Allergy sufferers brace for intense season
With seasonal allergies on the rise, Ottawa residents are bracing for a potentially rough season.
Christian Ricard is one of many who suffer from allergies, and this year is proving to be intense.
“I go outside and it’s like hay fever right away, so it’s really annoying,” Ricard said.
He is seeking help from an allergist to determine what he is and isn’t allergic to, to hopefully reduce his symptoms.
“Itchy eyes, runny nose, and sometimes I get hives, my skin can get itchy. If I’m exposed for a long time I can get short of breath and I have a hard time breathing and I start coughing as well,” he said.
Allergist Dr. Seema Khan of Ottawa Allergy Associates said they have been busy so far this year.
“Yeah, it’s been a very, very busy spring,” she said.
Khan recommends several ways to avoid allergens.
“Pollen counts can be very high early in the morning, so it is a good idea to sleep with your windows closed, air conditioning on.
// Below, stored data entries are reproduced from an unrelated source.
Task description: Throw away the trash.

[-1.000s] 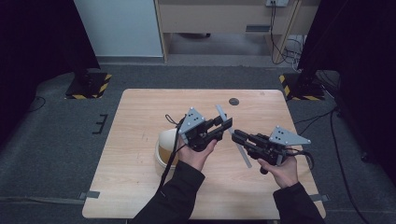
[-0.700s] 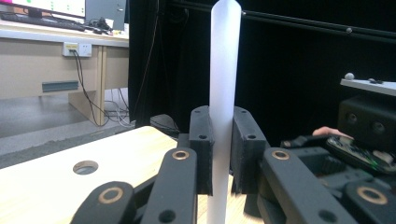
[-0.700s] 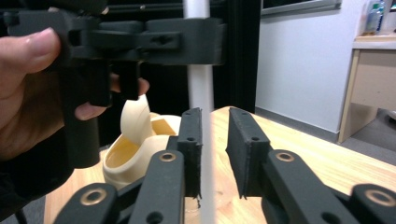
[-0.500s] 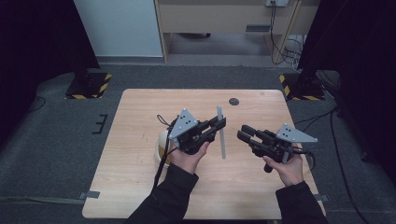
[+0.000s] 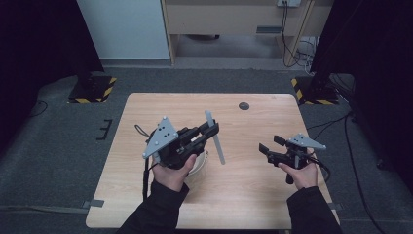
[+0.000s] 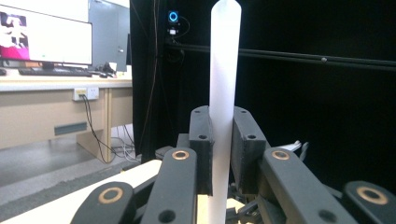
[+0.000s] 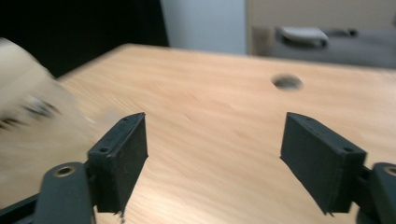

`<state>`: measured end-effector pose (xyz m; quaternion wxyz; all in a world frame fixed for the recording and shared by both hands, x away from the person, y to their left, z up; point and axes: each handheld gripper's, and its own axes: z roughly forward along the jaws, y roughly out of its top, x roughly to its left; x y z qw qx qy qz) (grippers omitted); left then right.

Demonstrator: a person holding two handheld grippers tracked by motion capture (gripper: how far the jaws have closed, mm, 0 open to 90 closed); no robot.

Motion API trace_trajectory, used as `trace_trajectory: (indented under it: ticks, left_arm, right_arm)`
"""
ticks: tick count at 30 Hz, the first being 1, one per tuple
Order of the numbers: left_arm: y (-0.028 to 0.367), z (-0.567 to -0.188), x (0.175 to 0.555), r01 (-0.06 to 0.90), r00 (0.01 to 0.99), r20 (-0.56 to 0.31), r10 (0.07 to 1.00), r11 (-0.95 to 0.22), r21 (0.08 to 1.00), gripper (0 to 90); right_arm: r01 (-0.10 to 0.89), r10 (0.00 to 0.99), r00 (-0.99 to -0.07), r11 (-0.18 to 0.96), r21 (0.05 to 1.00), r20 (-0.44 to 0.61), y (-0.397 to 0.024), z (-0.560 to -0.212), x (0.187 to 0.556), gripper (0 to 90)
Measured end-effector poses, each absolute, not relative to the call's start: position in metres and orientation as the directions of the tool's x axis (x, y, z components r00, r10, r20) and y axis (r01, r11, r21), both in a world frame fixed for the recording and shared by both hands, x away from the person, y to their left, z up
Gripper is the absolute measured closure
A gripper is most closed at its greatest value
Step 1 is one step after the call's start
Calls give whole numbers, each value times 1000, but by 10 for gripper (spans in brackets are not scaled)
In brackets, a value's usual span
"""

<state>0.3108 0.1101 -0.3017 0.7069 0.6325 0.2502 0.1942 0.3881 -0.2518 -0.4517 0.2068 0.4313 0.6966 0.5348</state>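
Left gripper view shows the left hand-held gripper (image 6: 220,154) pinching a pale flat stick (image 6: 224,74) between its 2 jaws, clamped low on its length so most of it rises free above them; seen from the high view, the same hand-held gripper (image 5: 210,130) carries the stick (image 5: 215,137) lifted above the worktop (image 5: 253,195), slanting, probably so it can be turned or passed across; just beneath the left hand (image 5: 170,170) sits a cream round object (image 5: 200,165), partly hidden; I cannot tell what it is. The right hand-held gripper (image 5: 265,150) hovers well apart to the right, jaws spread and empty, plausibly ready to receive; a dark round hole (image 5: 244,106) lies near the worktop's far edge.
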Motion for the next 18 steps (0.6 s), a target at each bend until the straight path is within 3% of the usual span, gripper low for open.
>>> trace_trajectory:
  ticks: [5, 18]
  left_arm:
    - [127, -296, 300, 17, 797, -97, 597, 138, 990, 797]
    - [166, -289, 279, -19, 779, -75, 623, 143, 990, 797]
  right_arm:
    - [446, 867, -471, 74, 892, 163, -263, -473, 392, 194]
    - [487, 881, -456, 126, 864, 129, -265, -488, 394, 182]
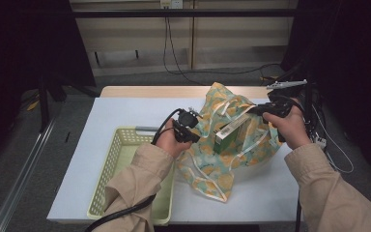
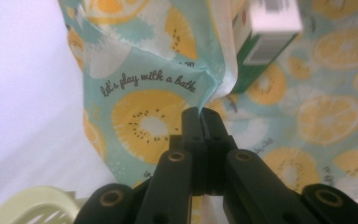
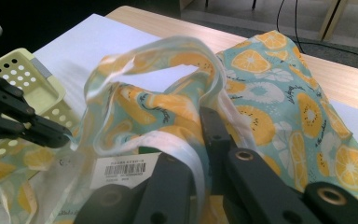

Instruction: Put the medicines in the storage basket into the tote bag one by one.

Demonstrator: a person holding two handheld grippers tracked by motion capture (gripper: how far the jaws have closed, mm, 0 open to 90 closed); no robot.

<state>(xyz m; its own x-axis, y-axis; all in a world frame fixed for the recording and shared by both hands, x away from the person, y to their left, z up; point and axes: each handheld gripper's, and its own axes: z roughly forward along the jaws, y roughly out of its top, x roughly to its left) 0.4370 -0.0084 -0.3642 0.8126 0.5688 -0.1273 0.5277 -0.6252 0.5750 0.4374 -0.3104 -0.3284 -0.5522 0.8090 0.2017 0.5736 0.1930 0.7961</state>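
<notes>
A teal cloth bag [image 1: 232, 162] printed with orange slices lies open on the white table cover. A green box [image 1: 229, 135] with a white barcode label [image 3: 123, 170] stands inside it. My left gripper [image 1: 193, 130] is shut on the bag's left edge; in the left gripper view its jaws [image 2: 199, 113] meet on a fold of the cloth [image 2: 154, 126], with the box [image 2: 265, 42] beyond. My right gripper [image 1: 257, 110] is shut on the bag's white-trimmed rim at the far right. In the right gripper view the white strap [image 3: 186, 154] runs between its jaws [image 3: 195, 140]. The bag's mouth is held apart between both grippers.
A pale yellow perforated basket [image 1: 121, 159] sits at the front left of the table, beside my left forearm. The table's wooden far edge [image 1: 149, 91] shows behind the white cover [image 1: 125, 116]. Cables trail on the floor beyond.
</notes>
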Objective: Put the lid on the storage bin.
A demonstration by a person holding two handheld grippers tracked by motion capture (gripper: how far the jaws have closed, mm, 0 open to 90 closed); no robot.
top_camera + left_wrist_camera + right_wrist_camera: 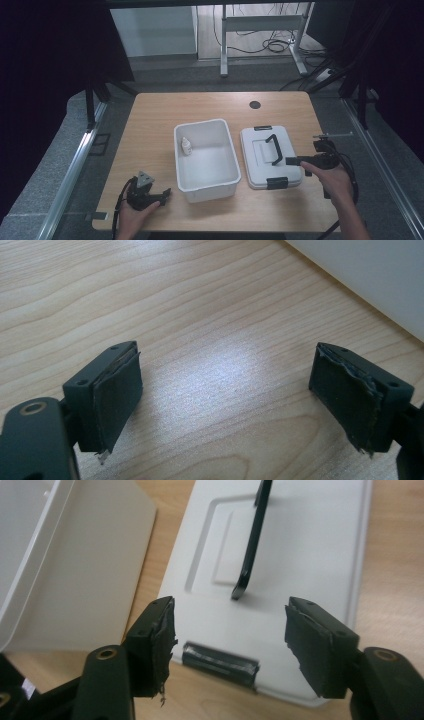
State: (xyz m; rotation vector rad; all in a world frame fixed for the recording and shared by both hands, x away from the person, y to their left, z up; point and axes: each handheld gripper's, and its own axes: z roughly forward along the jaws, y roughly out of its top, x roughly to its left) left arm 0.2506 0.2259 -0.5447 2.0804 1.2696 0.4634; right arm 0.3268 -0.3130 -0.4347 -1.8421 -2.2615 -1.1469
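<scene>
The right gripper (230, 645), jaws apart, hovers just above the lid (280, 560), whose black handle (252, 540) lies ahead of it. It looks like the approach to a grasp, calling next for a forward reach. The left gripper (225, 395) rests with jaws apart over the table (200, 315).

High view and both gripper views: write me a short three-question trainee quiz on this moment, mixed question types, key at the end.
1. True or false: the lid sits closed on top of the white bin.
2. Multiple choice: where is the small bottle? A) on the lid B) inside the bin, near its left wall C) on the bare table D) between the jaws of the left gripper
3. Fill in: the right gripper, jaws apart, is over the lid's near edge, and the lid's black ____ lies just ahead of it.

Key: 1 false, the lid lies on the table to the right of the bin; 2 B; 3 handle.
</scene>
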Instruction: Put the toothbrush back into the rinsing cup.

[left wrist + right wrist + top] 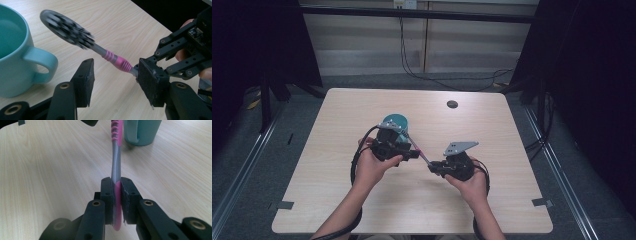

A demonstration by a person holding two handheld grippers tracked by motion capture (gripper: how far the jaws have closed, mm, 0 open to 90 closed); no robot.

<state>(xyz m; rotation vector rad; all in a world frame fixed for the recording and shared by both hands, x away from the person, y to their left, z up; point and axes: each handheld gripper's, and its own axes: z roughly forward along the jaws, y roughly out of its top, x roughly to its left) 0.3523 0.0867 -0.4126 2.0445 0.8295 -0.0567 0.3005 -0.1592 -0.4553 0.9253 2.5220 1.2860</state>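
The right tool (117,202) is clamped tight on the handle end of a grey and pink toothbrush (116,167), its two pads pressed flat against both sides of the handle. In the high view that tool (432,167) sits right of centre on the tabletop (337,110), with the toothbrush (417,148) slanting up and left from it toward the left tool (414,155). The left tool (113,81) stands about half open, with nothing pressed between its pads; the toothbrush (100,51) crosses above and beyond the gap, apart from the left pad, its bristled head raised near a teal mug (17,52). The mug (393,121) stands on the tabletop just behind the left tool.
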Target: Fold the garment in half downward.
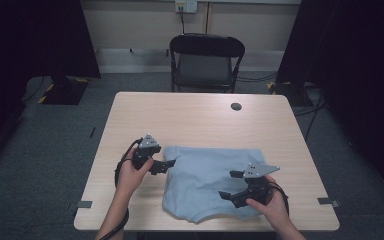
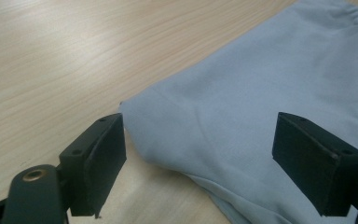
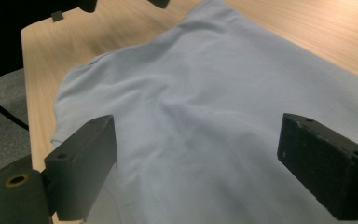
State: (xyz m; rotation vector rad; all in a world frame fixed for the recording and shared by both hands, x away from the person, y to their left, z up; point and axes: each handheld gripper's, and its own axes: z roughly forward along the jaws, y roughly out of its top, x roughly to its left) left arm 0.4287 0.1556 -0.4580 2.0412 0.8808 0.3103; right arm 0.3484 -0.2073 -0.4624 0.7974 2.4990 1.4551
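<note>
A light blue shirt [image 1: 212,181] is lying folded on the near half of the wooden table [image 1: 200,117], its front edge close to the table's near edge. The left gripper [image 1: 170,164] is hovering at the shirt's left corner with its jaws standing wide apart and nothing pressed between them, the corner of the cloth lying just past them. The right gripper [image 1: 228,185] is hanging over the shirt's near right part, its jaws likewise spread wide above the fabric and gripping nothing.

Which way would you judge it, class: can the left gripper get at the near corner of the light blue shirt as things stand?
Probably yes: the left gripper is open, and the shirt corner lies unobstructed between its jaws.
</note>
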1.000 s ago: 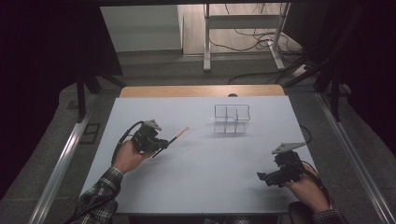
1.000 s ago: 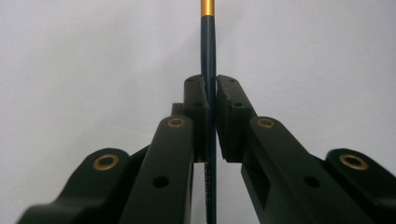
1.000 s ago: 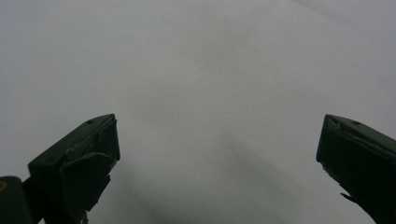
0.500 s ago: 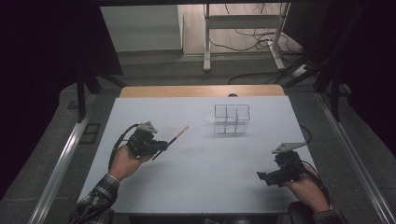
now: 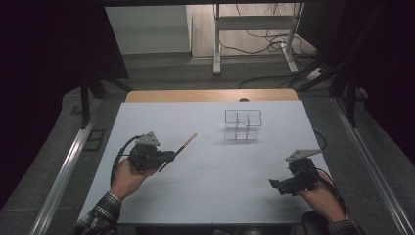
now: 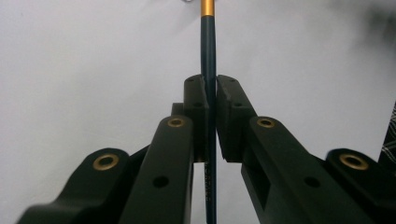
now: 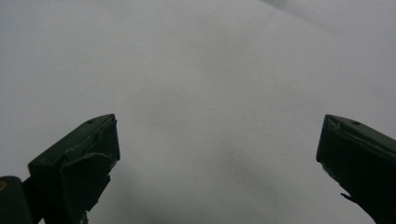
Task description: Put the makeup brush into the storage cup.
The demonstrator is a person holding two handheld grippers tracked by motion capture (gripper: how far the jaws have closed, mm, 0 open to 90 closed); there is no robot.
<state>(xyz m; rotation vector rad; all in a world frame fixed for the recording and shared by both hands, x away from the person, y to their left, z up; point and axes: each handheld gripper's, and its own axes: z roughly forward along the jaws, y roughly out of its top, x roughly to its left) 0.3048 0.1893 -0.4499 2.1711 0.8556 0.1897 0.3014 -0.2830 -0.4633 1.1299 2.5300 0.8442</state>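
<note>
left tool (image 6: 210,93) pinching brush (image 6: 208,46) (dark handle) | right tool (image 7: 217,154) spread, over table (image 5: 205,186)

White table top (image 5: 210,166), wooden strip along its far edge; a clear compartmented rack (image 5: 242,125) stands right of centre toward the back, apart from both hands. Left gripper (image 5: 169,155), held in a hand with a plaid cuff at the left of the table, grips a thin dark brush (image 5: 182,147) that angles up and right toward the rack, pale tip clear of it. Right gripper (image 5: 274,184) sits low at the near right corner, pointing left, grey three-cornered plate on top, cable trailing off behind it.
</note>
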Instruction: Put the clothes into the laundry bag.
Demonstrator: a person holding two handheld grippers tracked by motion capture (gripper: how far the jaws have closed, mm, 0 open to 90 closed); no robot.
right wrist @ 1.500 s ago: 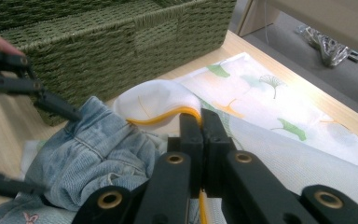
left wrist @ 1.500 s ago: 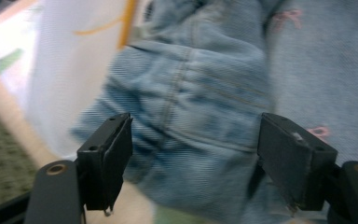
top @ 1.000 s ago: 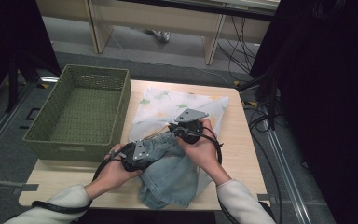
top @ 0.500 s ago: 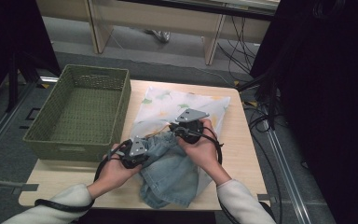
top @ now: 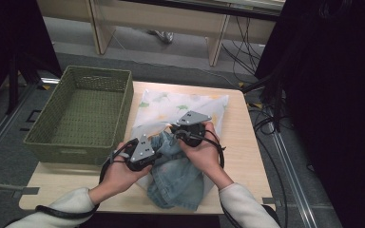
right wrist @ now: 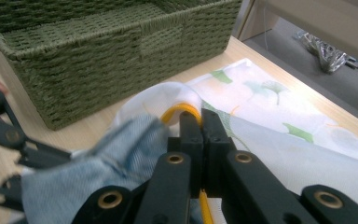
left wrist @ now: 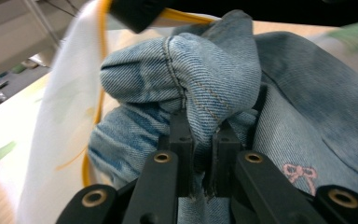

Don’t hang clothes out to dry. Don’t hang bed sheets out to dry. If you want to air out your home, do it when it rains because then the pollen is heavy, it goes to the ground.”
Aerobiology Research Laboratories collects daily pollen and spore samples to analyze what’s in the air.
According to director Daniel Coates, this year’s season will be short but intense.
“If you recall, there was a lot more cold weather in March and April and so it really delayed the season,” says Coates. “Because the season started so late, though, you’re getting a lot of crossover pollens, ones that pollinate earlier in the season and once it pollinates around mid-late April to May. So we’re having a higher concentration of pollen, which could have allergy sufferers suffering a little bit more than they normally would.”
Pollen under a microscope at Aerobiology Research Laboratories. (Courtesy: Aerobiology Research Laboratories)
At Ottawa Allergy Associates, patients continue to get tested. Linda Powers, who suffers from allergies, said she can tell when ragweed is coming out.
“You know when ragweed is coming out because the allergies start, and my son developed it as well. He thought because he was a child when he developed it that it’s getting better. Whereas I was 18 when I developed it so as an adult, typically it doesn’t go away,” she said.
As for Ricard, he is now receiving weekly allergy shots to hopefully keep his symptoms under control.
“I don’t think it’s meant for everyone. Some people have very mild cases of allergies, but for people with severe allergies, definitely a good option,” he said.